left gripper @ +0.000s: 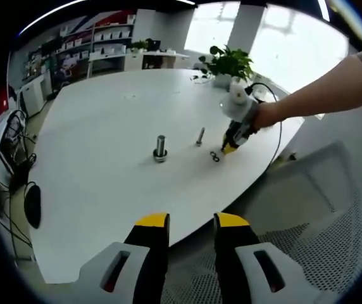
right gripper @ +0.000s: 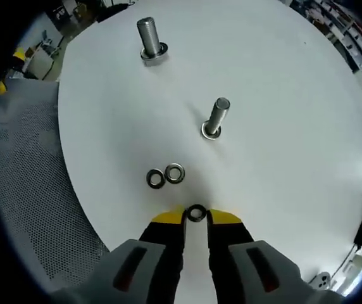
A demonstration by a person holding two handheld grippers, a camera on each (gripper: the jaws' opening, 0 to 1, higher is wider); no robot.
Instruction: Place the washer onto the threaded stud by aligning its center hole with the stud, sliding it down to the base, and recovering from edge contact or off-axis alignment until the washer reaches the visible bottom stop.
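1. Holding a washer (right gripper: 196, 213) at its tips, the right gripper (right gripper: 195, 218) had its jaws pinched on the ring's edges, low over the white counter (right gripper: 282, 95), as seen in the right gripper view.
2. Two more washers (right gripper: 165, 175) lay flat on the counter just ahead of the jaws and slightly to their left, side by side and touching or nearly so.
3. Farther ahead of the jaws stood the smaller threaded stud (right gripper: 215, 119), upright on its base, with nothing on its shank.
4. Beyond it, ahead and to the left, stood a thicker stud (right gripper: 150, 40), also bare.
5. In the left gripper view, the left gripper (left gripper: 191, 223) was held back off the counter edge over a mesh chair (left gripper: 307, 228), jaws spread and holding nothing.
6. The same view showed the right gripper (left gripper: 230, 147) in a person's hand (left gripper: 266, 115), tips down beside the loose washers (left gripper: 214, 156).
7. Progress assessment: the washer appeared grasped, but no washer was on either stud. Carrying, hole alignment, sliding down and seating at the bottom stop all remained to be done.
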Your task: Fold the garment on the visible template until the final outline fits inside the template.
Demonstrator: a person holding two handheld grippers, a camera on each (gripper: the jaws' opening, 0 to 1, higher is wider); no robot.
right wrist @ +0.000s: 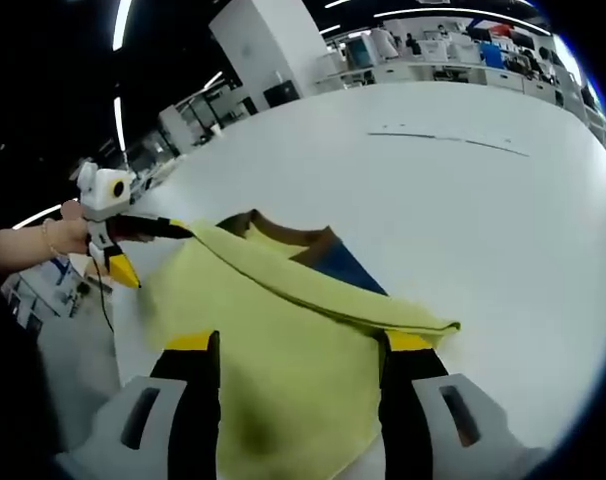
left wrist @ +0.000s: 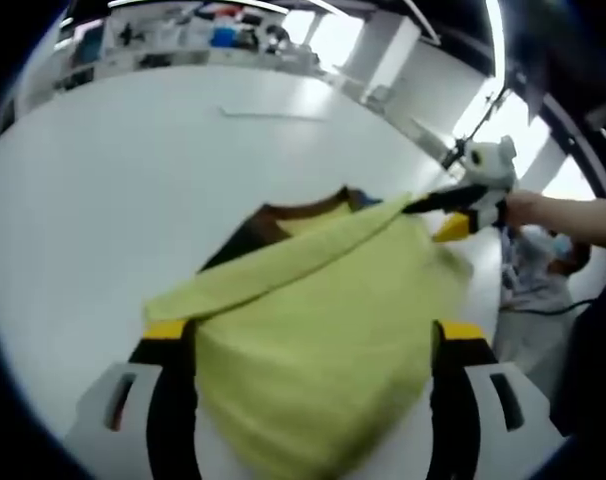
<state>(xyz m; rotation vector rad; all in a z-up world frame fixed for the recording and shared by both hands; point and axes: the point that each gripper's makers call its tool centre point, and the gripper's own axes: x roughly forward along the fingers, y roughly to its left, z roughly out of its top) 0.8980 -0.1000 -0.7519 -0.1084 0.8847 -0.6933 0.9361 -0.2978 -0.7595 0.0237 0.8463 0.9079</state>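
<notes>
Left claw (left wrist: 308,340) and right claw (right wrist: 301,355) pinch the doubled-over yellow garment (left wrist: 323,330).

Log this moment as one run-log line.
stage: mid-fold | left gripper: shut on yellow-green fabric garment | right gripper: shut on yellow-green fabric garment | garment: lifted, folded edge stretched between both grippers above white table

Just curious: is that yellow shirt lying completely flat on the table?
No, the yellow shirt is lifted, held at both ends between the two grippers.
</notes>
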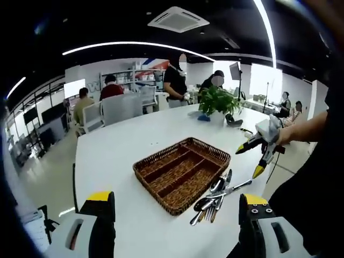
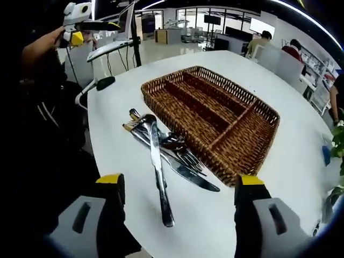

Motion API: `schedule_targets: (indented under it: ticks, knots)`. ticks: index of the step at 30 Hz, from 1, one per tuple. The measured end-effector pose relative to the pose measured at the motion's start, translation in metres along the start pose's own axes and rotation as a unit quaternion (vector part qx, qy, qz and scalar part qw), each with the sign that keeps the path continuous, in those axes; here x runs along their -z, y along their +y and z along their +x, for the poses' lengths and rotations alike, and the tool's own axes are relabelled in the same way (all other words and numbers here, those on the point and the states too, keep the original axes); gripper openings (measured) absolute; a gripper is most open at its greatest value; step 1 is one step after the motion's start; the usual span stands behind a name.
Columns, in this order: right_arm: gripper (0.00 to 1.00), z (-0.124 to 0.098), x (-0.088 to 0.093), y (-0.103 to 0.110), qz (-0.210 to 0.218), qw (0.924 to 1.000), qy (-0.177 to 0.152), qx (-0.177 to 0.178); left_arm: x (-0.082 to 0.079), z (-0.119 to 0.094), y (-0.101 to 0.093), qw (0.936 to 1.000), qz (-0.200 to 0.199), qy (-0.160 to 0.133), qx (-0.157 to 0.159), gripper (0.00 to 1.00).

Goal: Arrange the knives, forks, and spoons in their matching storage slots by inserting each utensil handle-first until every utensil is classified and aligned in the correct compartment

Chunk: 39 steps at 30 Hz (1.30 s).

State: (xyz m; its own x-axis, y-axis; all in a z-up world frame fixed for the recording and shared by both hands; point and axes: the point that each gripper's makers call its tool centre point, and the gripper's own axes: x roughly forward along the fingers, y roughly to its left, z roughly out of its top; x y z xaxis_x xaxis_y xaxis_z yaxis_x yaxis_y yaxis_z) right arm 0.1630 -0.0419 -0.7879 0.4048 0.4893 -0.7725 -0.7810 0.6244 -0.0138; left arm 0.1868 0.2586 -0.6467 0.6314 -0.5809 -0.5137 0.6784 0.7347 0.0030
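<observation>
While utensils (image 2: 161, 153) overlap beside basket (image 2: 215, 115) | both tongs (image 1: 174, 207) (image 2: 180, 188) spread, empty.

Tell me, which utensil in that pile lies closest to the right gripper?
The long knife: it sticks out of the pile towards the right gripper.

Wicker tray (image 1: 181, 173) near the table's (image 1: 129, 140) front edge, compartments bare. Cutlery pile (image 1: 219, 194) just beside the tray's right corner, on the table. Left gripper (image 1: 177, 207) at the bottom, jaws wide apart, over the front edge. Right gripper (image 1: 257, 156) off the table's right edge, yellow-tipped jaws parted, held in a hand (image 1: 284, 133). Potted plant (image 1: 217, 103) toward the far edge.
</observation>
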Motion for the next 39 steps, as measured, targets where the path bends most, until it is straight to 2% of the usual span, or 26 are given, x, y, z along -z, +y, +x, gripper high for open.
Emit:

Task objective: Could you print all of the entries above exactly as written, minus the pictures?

Your response:
left gripper @ +0.000s: 
right gripper @ +0.000s: 
A demonstration by a person holding two handheld grippers, a camera on each (gripper: the jaws' opening, 0 to 1, higher is wider); no robot.
Instruction: Place the washer onto the threaded stud by aligning its center hole with the stud, sliding it down to the base, and recovering from edge contact or off-axis alignment until the washer reaches the visible bottom stop.
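1. Holding a washer (right gripper: 196, 213) at its tips, the right gripper (right gripper: 195, 218) had its jaws pinched on the ring's edges, low over the white counter (right gripper: 282, 95), as seen in the right gripper view.
2. Two more washers (right gripper: 165, 175) lay flat on the counter just ahead of the jaws and slightly to their left, side by side and touching or nearly so.
3. Farther ahead of the jaws stood the smaller threaded stud (right gripper: 215, 119), upright on its base, with nothing on its shank.
4. Beyond it, ahead and to the left, stood a thicker stud (right gripper: 150, 40), also bare.
5. In the left gripper view, the left gripper (left gripper: 191, 223) was held back off the counter edge over a mesh chair (left gripper: 307, 228), jaws spread and holding nothing.
6. The same view showed the right gripper (left gripper: 230, 147) in a person's hand (left gripper: 266, 115), tips down beside the loose washers (left gripper: 214, 156).
7. Progress assessment: the washer appeared grasped, but no washer was on either stud. Carrying, hole alignment, sliding down and seating at the bottom stop all remained to be done.
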Your task: Fold the garment on the visible template until the final outline fits inside the template.
Demonstrator: a person holding two handheld grippers, a camera on each (gripper: the jaws' opening, 0 to 1, higher is wider); no robot.
right wrist @ +0.000s: 
left wrist @ +0.000s: 
<state>(xyz m; rotation vector rad; all in a z-up world frame fixed for the recording and shared by both hands; point and axes: the point that each gripper's makers call its tool centre point, and the gripper's own axes: x roughly forward along the fingers, y roughly to its left, z roughly out of its top) 0.8980 -0.1000 -0.7519 -0.1084 0.8847 -0.6933 0.9361 -0.2978 -0.7595 0.0237 0.8463 0.9079</state>
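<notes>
Left claw (left wrist: 308,340) and right claw (right wrist: 301,355) pinch the doubled-over yellow garment (left wrist: 323,330).

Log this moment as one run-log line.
stage: mid-fold | left gripper: shut on yellow-green fabric garment | right gripper: shut on yellow-green fabric garment | garment: lifted, folded edge stretched between both grippers above white table

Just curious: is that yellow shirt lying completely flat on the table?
No, the yellow shirt is lifted, held at both ends between the two grippers.
</notes>
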
Motion API: `schedule_targets: (indented under it: ticks, knots)`. ticks: index of the step at 30 Hz, from 1, one per tuple. The measured end-effector pose relative to the pose measured at the motion's start, translation in metres along the start pose's own axes and rotation as a unit quaternion (vector part qx, qy, qz and scalar part qw), each with the sign that keeps the path continuous, in those axes; here x runs along their -z, y along their +y and z along their +x, for the poses' lengths and rotations alike, and the tool's own axes are relabelled in the same way (all other words and numbers here, those on the point and the states too, keep the original axes); gripper openings (measured) absolute; a gripper is most open at its greatest value; step 1 is one step after the motion's start; the usual span stands behind a name.
Columns, in this order: right_arm: gripper (0.00 to 1.00), z (-0.124 to 0.098), x (-0.088 to 0.093), y (-0.103 to 0.110), qz (-0.210 to 0.218), qw (0.924 to 1.000), qy (-0.177 to 0.152), qx (-0.177 to 0.178); left_arm: x (-0.082 to 0.079), z (-0.119 to 0.094), y (-0.101 to 0.093), qw (0.936 to 1.000), qz (-0.200 to 0.199), qy (-0.160 to 0.133), qx (-0.157 to 0.159), gripper (0.00 to 1.00).

Goal: Arrange the knives, forks, and spoons in their matching storage slots by inserting each utensil handle-first until every utensil is classified and aligned in the correct compartment

Chunk: 39 steps at 30 Hz (1.30 s).

State: (xyz m; its own x-axis, y-axis; all in a z-up world frame fixed for the recording and shared by both hands; point and axes: the point that each gripper's makers call its tool centre point, and the gripper's own axes: x roughly forward along the fingers, y roughly to its left, z roughly out of its top; x y z xaxis_x xaxis_y xaxis_z yaxis_x yaxis_y yaxis_z) right arm 0.1630 -0.0419 -0.7879 0.4048 0.4893 -0.7725 -0.7810 0.6244 -0.0138; left arm 0.1868 0.2586 -0.6467 0.6314 -0.5809 -0.5137 0.6784 0.7347 0.0030
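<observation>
While utensils (image 2: 161, 153) overlap beside basket (image 2: 215, 115) | both tongs (image 1: 174, 207) (image 2: 180, 188) spread, empty.

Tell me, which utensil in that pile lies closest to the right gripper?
The long knife: it sticks out of the pile towards the right gripper.

Wicker tray (image 1: 181, 173) near the table's (image 1: 129, 140) front edge, compartments bare. Cutlery pile (image 1: 219, 194) just beside the tray's right corner, on the table. Left gripper (image 1: 177, 207) at the bottom, jaws wide apart, over the front edge. Right gripper (image 1: 257, 156) off the table's right edge, yellow-tipped jaws parted, held in a hand (image 1: 284, 133). Potted plant (image 1: 217, 103) toward the far edge.
</observation>
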Motion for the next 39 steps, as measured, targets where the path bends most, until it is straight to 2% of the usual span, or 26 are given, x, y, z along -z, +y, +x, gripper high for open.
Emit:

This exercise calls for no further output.